Open dbietila opened 4 years ago
Some reports of records with DOIs are in this Box folder: https://uchicago.box.com/s/0ndf9r5699x9kc6x3t9gyq74ots6qlw8
What kind of index should this be? That is, it seems like an exactly string match on the DOI itself. No text tokenizing or anything, just an exact string match on something like:
10.1007/978-981-10-6026-7
Does that seem correct?
That makes sense to me. Matt and Keith are working on an urgent SFX issue, but I'll ask them to review this when they are available.
I made DOI number searchable in vufind. Test code is on antares. You can search with DOI number or whole URL.
Create an index of DOIs in VuFind. DOIs occur in some 856 fields, and in 024 fields.
We are interested in indexing 024|a fields for 024 cases where 024|2 is equal to ‘doi’. We also need to index 856|u fields that contain valid DOIs.
Some records may contain multiple 856|u’s with valid DOIs. Ex: 8883838 . We should index each DOI in this case.
The standard syntax for DOIs can be found in Bib # 2352930, and the value is http://dx.doi.org/10.1787/16812328. In this case, we can still strip the string http://dx.doi.org/. Only the portion starting with “10.*” is needed to retrieve the material.

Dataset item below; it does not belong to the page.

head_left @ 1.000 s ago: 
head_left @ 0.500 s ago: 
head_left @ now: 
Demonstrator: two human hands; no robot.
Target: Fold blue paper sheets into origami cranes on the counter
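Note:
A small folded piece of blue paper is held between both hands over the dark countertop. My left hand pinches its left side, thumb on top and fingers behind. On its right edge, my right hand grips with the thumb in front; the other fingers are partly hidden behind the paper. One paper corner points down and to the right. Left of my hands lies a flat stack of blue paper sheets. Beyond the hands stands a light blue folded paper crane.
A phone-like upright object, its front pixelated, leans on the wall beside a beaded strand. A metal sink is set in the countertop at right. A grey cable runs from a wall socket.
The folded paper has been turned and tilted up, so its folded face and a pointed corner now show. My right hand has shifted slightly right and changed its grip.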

DOIs in the 856|u can occur in a variety of non-standard syntaxes. Bib # 11761529 has an 856|u with the value http://link.springer.com/10.1007/978-981-10-6026-7 . In this case, 10.1007/978-981-10-6026-7 is the meaningful DOI value.
Bib # 9130371 has an 856|u of http://onlinelibrary.wiley.com/book/10.1029/GM093 . This can be trimmed to 10.1029/GM093
There are regular expressions for filtering valid DOIs available here: https://www.crossref.org/blog/dois-and-matching-regular-expressions/
We should use a Solr analyzer to similarly trim search terms that are directed to this index.